Silent thyroiditis(ST) is a self-limiting condition lasting weeks to several months.Typically patients present with variable features of thyrotoxicosis including weight loss, fatigue, malaise, nervousness, increase sweating, goiter, tachycardia and hyperreflexia. The precise etiology of ST is unknown, although thyroid biopsies have revealed lymphocytic infiltration. A majority of the cases reported occur in the postpartum period.

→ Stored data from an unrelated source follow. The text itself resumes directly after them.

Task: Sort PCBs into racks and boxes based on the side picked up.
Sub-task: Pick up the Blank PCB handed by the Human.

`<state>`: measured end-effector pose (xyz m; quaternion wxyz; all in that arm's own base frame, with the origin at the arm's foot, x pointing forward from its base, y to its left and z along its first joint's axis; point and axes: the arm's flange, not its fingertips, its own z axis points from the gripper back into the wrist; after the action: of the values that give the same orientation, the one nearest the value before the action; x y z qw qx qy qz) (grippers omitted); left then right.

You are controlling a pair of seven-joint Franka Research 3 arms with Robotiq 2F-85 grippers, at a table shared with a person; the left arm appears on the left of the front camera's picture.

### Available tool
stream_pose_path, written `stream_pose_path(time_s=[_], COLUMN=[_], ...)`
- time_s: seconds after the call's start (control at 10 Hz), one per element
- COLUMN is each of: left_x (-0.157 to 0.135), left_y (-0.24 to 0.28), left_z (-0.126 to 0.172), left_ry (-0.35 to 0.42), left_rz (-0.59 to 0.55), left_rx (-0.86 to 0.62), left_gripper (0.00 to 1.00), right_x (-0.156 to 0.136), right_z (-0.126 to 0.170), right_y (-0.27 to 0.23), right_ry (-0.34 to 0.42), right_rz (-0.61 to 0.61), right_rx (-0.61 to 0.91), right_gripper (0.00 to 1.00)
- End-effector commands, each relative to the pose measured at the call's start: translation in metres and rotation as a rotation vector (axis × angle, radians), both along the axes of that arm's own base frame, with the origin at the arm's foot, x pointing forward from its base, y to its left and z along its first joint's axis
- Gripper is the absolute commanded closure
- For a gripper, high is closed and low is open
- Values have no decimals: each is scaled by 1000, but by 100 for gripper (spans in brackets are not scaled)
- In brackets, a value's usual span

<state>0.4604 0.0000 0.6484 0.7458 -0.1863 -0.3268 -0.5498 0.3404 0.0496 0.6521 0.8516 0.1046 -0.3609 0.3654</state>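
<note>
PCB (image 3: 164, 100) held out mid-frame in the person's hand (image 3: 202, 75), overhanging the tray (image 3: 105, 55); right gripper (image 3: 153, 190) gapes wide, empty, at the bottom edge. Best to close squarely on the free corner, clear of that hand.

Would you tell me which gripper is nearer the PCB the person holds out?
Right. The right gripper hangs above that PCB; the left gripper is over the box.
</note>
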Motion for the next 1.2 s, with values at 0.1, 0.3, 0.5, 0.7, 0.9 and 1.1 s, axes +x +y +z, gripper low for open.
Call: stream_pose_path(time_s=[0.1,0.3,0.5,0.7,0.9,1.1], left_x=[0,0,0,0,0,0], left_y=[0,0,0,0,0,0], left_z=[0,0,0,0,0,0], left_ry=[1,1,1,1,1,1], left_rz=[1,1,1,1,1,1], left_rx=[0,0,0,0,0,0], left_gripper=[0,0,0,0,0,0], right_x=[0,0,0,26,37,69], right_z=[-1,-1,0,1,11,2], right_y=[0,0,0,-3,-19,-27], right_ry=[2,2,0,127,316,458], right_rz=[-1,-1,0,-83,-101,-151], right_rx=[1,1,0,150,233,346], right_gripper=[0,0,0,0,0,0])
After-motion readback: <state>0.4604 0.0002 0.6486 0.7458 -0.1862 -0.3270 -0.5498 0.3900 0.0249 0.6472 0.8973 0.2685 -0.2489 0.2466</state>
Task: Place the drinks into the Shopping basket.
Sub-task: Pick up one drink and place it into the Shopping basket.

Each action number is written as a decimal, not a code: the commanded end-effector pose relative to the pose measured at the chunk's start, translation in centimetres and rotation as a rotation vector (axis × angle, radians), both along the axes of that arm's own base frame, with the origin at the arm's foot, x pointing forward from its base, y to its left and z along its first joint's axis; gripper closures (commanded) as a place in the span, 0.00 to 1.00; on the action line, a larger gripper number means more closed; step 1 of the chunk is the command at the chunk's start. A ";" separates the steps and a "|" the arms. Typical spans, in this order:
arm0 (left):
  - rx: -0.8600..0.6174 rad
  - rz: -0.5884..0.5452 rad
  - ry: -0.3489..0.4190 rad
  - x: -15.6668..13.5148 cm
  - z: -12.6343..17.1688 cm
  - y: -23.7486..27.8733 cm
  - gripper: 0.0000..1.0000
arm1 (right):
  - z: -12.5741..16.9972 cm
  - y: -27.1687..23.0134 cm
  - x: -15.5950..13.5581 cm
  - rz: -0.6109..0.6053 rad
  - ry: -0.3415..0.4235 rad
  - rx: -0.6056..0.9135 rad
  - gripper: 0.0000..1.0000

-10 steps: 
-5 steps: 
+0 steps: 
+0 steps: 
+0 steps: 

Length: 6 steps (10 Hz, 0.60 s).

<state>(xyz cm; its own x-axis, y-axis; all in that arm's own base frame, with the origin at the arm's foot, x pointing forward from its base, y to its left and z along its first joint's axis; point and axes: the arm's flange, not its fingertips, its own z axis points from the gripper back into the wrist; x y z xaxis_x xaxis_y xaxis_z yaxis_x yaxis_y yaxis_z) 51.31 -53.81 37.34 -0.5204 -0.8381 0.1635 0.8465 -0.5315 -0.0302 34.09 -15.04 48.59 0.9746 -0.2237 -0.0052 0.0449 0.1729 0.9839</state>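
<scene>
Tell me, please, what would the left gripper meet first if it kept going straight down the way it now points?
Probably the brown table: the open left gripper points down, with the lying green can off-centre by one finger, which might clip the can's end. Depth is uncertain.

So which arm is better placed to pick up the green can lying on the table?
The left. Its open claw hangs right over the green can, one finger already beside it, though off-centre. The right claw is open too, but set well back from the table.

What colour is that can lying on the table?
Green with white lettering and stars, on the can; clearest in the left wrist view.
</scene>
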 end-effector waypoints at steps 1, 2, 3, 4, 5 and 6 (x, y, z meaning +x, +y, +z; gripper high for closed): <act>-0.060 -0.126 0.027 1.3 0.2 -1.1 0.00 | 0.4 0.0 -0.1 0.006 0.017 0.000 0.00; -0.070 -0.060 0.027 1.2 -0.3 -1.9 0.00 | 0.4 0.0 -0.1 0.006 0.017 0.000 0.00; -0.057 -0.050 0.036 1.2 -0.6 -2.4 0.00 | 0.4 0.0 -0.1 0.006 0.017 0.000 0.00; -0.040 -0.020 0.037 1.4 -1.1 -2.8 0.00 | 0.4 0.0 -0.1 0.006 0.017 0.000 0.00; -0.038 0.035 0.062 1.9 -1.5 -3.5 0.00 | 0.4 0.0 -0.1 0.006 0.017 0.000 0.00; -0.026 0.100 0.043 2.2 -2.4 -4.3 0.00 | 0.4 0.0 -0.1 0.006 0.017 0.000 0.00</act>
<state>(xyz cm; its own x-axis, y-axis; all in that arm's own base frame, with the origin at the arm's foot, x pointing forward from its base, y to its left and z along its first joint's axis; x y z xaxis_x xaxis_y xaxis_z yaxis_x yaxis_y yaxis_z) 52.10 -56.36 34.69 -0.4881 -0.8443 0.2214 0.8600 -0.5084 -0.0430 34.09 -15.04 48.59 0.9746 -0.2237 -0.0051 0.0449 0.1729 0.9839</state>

We report a 12 year old girl who was being evaluated for FUO after two weeks of fever, malaise and lower extremity nodular rash. Her thyroid gland was nontender and minimally enlarged. Clinically she was not thyrotoxic. Her mother had a history of Graves disease. Laboratory studies were significant for a T4=13.6μg/dL, fT4=2.1ng/dL, T3=100ng/dL, TSH<0.03μIU/mL and a ESR=78mm. Antithyroglobulin, antithyroid peroxidase antibodies and thyroid stimulating immunoglobulin were negative. During the 9th week of illness her thyroid I-123 uptake was 3.7% at 6 hours and 4.6% at 24 hours.Biopsies of the skin lesions showed panniculitis with primarily lymphocytic infiltration of the fat cells. Studies for other causes of FUO were negative including a bone scan, abdominal CT, complete upper endoscopy, bone marrow examination, bacterial, fungal and parasitic cultures of blood, stool, urine and bone marrow, viral serologic studies for EBV, CMV, parvovirus and HIV, ANA, ANCA, HLA-B27 and serum complement levels. The fever and panniculitis waxed and waned over several months with a steadily declining ESR without treatment.

ST should be included in the differential diagnosis of FUO. Patients with ST can lack-overt symptoms of thyrotoxicosis and therefore the diagnosis can be missed unless thyroid function tests are performed. Early consideration of ST as a cause of FUO could avoid an extensive and costly diagnostic evaluation.